The altered sleep-wake cycle that probably plagued you in 2020 doesn’t seem to have adjusted itself. Lingering worries over a global pandemic and economic turmoil that prompted anxiety and wide-awake moments may still be keeping you up at night.
Add to those stressors even more reasons for night terrors:
- Great Resignation
- Violence in the workplace
- Patient expectations
- Cybersecurity threats
- The metaverse
So, what is keeping you up at night, and how do you get through it?
Even before 2020, nurse recruitment hovered near the top of your biggest concerns list. Few facilities had enough nurses to fill their needs. It’s even worse now.
Burnout and high stress continue to drive nurses from their jobs. In a recent report, more than one-third of nurses surveyed plan to quit by year end. They also cite higher salaries, greater flexibility and opportunities for career growth as motivating factors to leave for new positions.
During this Great Resignation, which affects industries across the board, leadership should be keenly aware of employees’ needs and concerns. Staffing shortages and healthcare workers’ mental health top the list of patient safety concerns in 2022. Managing the challenges of recruitment and retainment seems to be long-term, and keeping your employees as the center of your culture is paramount.
Gender, race and ethnic biases also contribute to staff unrest. To maintain a viable workforce, healthcare leaders must be sensitive to biases and committed to breaking down barriers. Employees, particularly millennials and Gen Z’ers, also view your commitment to the community as important as any job benefit.
Violence in the Workplace
A year ago, healthcare employees were treated as heroes. Yet, a recent survey shows that 65 percent of nurses report suffering verbal or physical abuse from patients and/or their families. The American Hospital Association says enough is enough and is asking the Justice Department to make violence against healthcare workers a federal offense.
Consider implementing messages on owned channels that remind audiences about the dedication and life-saving efforts of your staff while requesting patience and kindness. Communicate frequently with employees about what you’re doing to ensure their safety.
The pandemic reshaped the consumer experience and expectations from the way we order food and consumer goods to what we expect from our healthcare interactions, whether via telehealth or in-person visits.
After more than two traumatic years, patients long for compassion and empathy as they adjust to their new normal. Now is the time to reframe your brand based on changes that you’ve undergone and to reengage with all audiences—employees, patients and other stakeholders. Strengthen those bonds by reinforcing brand values, services, expertise and care that have kept them loyal to your system.
Improving patient experiences and satisfaction is necessary for healthcare’s long-term health. Adoption of telehealth during the pandemic paves the way to re-envision patient care with innovations designed for specially for patients.
Mayo Clinic has opened a Hybrid Care Hotel at its Jacksonville, Fla. campus where low-risk surgical patients recover overnight in a hotel rather than hospital room. Cleveland Clinic and St. Jude Children’s Research Hospital are opening airport lounges to welcome out-of-town patients and connect them with the local areas.

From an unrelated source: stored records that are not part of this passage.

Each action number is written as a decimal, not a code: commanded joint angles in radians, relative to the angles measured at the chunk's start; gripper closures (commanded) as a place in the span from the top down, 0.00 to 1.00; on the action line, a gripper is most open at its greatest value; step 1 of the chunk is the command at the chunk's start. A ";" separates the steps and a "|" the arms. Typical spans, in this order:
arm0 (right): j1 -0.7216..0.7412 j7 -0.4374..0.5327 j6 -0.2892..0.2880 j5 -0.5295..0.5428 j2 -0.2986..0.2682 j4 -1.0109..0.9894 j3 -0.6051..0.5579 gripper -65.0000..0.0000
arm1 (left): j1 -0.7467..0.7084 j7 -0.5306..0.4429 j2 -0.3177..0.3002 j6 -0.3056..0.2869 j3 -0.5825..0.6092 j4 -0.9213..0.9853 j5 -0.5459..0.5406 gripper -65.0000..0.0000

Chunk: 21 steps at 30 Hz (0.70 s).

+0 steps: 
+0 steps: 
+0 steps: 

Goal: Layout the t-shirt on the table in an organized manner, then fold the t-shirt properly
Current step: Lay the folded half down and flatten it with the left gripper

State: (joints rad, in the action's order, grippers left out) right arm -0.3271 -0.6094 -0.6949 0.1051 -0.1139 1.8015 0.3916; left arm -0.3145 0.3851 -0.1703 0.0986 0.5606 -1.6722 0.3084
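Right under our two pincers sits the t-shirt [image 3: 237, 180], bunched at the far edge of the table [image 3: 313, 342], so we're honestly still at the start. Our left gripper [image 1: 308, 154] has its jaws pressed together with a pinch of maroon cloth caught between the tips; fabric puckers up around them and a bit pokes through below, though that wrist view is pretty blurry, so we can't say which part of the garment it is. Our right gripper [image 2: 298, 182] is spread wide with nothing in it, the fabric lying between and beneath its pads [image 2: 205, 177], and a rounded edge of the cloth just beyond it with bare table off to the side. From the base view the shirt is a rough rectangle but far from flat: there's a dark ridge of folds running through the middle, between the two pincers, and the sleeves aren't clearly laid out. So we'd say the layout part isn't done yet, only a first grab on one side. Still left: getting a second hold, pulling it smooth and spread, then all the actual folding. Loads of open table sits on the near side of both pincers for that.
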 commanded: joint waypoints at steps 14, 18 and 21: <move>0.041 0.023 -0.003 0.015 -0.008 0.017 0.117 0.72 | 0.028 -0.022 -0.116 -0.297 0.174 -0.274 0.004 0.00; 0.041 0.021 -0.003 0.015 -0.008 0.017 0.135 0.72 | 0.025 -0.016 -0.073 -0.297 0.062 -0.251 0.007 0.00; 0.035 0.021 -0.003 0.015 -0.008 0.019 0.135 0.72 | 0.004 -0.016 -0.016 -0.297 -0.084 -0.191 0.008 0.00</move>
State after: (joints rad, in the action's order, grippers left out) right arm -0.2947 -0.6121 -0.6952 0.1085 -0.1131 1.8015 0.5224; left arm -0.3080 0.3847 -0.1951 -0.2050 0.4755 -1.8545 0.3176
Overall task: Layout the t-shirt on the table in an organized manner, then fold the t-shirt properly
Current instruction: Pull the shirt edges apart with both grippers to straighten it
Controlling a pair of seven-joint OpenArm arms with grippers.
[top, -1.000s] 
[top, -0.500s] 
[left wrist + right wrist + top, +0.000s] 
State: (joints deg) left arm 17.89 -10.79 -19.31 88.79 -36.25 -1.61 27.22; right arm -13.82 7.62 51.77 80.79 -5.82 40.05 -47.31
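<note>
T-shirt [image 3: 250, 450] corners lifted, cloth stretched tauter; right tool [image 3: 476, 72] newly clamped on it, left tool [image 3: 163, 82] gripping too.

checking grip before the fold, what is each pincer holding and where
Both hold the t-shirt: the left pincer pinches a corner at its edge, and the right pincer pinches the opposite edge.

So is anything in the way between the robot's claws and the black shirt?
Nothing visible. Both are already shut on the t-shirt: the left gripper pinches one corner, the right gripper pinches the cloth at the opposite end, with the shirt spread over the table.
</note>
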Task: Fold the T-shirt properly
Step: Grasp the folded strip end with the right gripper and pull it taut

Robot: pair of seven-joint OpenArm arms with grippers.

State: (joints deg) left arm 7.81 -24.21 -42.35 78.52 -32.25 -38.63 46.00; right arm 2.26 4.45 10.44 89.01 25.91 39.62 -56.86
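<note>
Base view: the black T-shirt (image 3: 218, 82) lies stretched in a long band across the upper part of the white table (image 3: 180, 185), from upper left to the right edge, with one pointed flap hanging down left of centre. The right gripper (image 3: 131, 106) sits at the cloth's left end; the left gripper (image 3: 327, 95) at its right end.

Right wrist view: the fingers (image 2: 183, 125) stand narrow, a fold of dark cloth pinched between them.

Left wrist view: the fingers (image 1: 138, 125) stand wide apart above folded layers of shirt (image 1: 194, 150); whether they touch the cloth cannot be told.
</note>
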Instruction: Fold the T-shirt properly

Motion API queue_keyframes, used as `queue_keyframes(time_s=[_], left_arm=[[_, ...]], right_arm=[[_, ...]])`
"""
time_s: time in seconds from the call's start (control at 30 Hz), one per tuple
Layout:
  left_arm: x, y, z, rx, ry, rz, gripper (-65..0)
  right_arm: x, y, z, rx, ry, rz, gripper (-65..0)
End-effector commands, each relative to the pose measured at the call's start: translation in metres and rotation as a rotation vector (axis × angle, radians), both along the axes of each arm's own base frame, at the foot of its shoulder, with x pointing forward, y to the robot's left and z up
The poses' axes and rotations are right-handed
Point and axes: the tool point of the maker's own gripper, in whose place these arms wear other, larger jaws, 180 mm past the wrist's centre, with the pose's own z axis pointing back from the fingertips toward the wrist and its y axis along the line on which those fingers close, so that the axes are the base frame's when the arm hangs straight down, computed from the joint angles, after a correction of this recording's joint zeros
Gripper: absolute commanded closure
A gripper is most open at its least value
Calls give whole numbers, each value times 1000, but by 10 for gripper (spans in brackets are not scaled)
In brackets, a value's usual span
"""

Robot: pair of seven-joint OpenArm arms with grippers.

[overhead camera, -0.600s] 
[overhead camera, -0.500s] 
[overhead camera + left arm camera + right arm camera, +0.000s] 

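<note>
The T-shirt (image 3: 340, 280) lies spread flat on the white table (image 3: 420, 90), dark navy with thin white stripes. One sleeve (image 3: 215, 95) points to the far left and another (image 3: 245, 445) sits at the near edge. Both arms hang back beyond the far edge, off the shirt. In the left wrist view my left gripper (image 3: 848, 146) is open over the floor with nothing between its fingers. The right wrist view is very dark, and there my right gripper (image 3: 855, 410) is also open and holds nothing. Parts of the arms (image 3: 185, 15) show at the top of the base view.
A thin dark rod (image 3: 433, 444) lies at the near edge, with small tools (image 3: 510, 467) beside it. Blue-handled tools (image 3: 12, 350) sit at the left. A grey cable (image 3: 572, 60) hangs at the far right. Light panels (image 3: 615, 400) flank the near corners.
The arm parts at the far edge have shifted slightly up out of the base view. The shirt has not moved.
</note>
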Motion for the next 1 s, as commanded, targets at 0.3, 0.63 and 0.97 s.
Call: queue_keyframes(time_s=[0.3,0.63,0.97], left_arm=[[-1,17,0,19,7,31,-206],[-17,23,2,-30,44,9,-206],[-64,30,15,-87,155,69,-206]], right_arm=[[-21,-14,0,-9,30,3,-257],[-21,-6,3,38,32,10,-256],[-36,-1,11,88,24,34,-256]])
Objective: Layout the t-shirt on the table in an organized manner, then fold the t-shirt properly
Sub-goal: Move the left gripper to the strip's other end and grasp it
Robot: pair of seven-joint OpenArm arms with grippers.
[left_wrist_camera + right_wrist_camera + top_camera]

Many healthcare facilities are now using biophilic designs, which integrate natural elements such as rooftop gardens, sunlight and open spaces. The softer approach helps make patients feel healthier and happier.
Russia’s invasion of Ukraine has probably kept you awake. Aside from the destruction and death of thousands of innocent civilians, the ongoing conflict also poses imminent threats to healthcare facilities. As reported by the Wall Street Journal, Russian-affiliated hackers developed plans to attack and disable some 400 US hospitals in 2020 during the height of the pandemic.
Government officials continue to warn the healthcare industry to take cybersecurity precautions as the US intensifies sanctions against Russia.
Best Marketing Practices, Despite the Worries
Amazingly, best practices for marketing to internal and external audiences haven’t changed over the past two years. Keep messages consistent. Communicate clearly, openly and honestly. Reinforce your story and brand values.
With all the things keeping you awake at night, it might be easy to become a fear monger. Avoid the temptation and remain optimistic in your messaging. No one wants to put their care in the hands of a brand perceived as weak and scared.
Keep in mind that many of the same things keeping you up at night are also preventing others from getting a good night’s sleep. Know and listen to your audiences. What’s worrying them? What are their needs? How do they want to receive messages from you? Reach them where they spend their time.
Unraveling the mysteries of the metaverse may not actually be keeping you up at night, but it’s one more thing to wrap your brain around at some point. Everyone seems to have different definitions, but basically, when immersed in interactive 3D spaces, you are in the metaverse (not in Zuckerberg’s newly branded Meta).
All this to say, if ongoing worries are keeping you awake at night, try reading about the metaverse. It might be a better sleep aid than melatonin.